* **REQUIRED WORK**
Search the data for the string "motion" and copy each line where it turns up.
-*-*-
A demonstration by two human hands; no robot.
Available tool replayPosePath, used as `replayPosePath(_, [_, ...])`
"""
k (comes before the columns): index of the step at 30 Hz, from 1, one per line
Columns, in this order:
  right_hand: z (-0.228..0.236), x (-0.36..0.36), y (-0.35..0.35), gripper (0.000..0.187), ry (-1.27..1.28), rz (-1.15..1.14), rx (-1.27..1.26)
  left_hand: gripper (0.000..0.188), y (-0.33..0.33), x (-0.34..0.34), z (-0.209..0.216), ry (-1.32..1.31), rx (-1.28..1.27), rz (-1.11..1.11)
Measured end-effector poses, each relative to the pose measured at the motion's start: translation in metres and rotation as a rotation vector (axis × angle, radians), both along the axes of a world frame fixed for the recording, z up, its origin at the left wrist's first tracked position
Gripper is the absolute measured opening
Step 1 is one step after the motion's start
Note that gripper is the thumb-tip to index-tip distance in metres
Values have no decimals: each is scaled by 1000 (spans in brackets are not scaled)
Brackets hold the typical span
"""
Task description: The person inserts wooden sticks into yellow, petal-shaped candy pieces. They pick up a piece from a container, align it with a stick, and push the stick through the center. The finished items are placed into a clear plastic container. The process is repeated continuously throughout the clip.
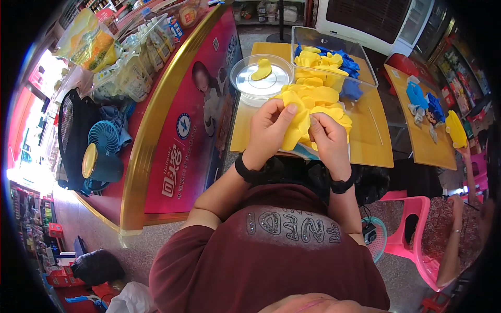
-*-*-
* **RESULT**
Measured end-effector poses, each relative to the pose measured at the motion's start: translation in metres and rotation as a rotation vector (axis × angle, radians), both along the axes of a world frame fixed for the recording, z up, its origin at the left wrist's first tracked position
Step 1 is one step after the motion's start

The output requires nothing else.